Synthesis and <i>in vitro</i> Anti-proliferative Activities on LNCaP, LS180 and MKN45 of Novel 20(<i>R</i>)-Panaxadiol Derivatives

[ Vol. 23 , Issue. 15 ]

Author(s):

Jianqiang Deng, Xinyu Yang, Mingzhu Luan, Shuqi Liu, Juan Zhang, Sheng Jiang, Wenshui Wang, Guige Hou, Qingguo Meng* and Hongbo Wang*   Pages 1731 - 1739 ( 9 )

Abstract:


Background: 20(R)-PD, a tetracyclic triterpenoid, is a non-natural saponin present in the form of protopanaxadiol. Because of its essential biological activities, especially anti-tumor activity, structural modification of 20(R)-PD and the development of innovative and novel 20(R)-PD derivatives with better anti-tumor activity are increasingly relevant.

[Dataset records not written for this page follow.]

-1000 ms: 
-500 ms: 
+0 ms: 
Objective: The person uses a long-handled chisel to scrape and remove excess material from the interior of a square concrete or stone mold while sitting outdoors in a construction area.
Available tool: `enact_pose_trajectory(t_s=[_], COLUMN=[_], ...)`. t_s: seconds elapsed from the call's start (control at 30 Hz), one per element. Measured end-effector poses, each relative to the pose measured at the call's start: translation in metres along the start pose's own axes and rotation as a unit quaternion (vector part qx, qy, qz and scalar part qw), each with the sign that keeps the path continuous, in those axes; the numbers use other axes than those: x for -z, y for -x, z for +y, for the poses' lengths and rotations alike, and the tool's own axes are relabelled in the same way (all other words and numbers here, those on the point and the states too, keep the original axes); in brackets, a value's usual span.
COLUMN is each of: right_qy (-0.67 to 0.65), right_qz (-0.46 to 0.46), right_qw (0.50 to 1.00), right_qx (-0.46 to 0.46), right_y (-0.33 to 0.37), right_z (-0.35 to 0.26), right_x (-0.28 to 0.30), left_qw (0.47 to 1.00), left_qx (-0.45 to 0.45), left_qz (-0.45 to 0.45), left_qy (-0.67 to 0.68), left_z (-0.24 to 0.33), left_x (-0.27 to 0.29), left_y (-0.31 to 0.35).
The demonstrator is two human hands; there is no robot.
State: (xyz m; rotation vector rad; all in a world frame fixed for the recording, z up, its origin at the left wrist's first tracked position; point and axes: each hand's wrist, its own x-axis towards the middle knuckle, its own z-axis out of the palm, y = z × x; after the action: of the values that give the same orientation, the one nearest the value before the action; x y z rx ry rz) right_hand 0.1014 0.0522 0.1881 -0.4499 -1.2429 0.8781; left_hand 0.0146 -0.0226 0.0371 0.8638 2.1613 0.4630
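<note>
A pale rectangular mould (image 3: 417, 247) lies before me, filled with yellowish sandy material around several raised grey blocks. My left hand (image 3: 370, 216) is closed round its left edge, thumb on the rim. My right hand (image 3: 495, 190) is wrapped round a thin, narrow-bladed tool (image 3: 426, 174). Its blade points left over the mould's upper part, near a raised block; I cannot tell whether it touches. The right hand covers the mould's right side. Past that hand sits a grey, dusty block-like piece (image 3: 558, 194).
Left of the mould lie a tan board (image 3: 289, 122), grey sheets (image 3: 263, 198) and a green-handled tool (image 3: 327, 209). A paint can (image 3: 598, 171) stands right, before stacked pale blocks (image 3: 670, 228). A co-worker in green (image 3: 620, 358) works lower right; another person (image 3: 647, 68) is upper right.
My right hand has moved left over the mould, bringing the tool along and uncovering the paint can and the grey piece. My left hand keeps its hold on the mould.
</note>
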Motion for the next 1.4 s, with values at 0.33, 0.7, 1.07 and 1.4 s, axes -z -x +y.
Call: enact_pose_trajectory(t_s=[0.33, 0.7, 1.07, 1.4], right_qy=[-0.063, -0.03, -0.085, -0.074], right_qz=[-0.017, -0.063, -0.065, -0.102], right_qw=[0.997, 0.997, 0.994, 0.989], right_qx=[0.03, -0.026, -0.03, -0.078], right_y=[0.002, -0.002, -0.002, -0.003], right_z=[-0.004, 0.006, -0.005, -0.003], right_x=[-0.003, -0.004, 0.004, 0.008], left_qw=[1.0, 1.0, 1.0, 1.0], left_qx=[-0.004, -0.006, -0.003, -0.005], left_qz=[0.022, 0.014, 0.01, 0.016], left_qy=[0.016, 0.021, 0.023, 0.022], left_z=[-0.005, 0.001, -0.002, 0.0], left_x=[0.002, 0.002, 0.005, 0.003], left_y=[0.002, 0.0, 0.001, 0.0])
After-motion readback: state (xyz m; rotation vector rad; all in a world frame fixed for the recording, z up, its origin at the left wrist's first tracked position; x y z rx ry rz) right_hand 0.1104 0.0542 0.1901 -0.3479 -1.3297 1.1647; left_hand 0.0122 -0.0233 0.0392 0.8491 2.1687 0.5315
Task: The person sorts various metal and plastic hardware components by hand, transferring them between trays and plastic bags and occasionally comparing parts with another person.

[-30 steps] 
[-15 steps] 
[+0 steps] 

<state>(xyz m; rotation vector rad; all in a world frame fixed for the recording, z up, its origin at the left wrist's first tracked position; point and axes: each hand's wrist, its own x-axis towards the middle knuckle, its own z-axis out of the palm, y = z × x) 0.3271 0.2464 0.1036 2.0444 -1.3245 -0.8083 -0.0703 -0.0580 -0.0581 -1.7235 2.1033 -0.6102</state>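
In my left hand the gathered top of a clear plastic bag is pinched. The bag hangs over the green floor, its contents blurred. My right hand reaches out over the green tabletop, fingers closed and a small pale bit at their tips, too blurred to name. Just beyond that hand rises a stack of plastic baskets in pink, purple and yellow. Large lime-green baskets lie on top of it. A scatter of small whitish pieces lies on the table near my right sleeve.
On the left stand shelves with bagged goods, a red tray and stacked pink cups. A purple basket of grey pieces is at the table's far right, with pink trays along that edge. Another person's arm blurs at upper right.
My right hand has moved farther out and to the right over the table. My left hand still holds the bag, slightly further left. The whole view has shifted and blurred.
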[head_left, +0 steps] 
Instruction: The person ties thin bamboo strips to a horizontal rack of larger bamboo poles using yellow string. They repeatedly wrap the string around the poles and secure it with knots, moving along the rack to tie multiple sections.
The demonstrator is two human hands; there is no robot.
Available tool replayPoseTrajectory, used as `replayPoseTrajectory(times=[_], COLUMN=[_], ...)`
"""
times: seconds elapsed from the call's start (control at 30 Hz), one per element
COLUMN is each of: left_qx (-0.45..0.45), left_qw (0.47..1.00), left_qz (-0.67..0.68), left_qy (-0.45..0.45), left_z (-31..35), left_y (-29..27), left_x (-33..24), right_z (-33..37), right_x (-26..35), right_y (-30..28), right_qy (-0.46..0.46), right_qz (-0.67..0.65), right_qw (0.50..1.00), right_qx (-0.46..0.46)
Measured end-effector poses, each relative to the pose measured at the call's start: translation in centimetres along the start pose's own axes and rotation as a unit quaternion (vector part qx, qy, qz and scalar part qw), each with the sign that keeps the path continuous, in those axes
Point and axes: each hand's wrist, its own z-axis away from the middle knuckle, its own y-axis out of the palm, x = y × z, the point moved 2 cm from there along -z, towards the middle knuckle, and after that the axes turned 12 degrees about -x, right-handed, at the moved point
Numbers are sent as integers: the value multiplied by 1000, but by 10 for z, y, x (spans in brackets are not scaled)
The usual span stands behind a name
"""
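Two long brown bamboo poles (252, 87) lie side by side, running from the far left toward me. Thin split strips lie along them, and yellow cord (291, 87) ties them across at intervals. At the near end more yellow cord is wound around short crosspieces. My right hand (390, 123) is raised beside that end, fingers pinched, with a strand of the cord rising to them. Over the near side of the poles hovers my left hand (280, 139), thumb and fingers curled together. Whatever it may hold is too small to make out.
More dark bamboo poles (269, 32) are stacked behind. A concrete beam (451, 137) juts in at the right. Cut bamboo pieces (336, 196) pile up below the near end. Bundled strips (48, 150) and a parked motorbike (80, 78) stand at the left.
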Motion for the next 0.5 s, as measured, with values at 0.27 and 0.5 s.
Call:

Aims: 20(R)-Panaxadiol (20(R)-PD) can inhibit tumor proliferation. Three series of novel 20(R)-PD derivatives were synthesized by modifying the A-ring.

Objective: The objective of this work was to synthesize and evaluate the in vitro anti-proliferative activities of 20(R)- PD derivatives in LNCaP, LS180, and MKN45 cancer cells. Structural modifications were performed at the C-3 position and A-ring.

Methods: The in vitro anti-proliferative activities of novel derivatives in LNCaP, LS180, and MKN45 cells were evaluated by the MTT assay. The effects of compounds 5 and C9 on apoptosis were determined by flow cytometry.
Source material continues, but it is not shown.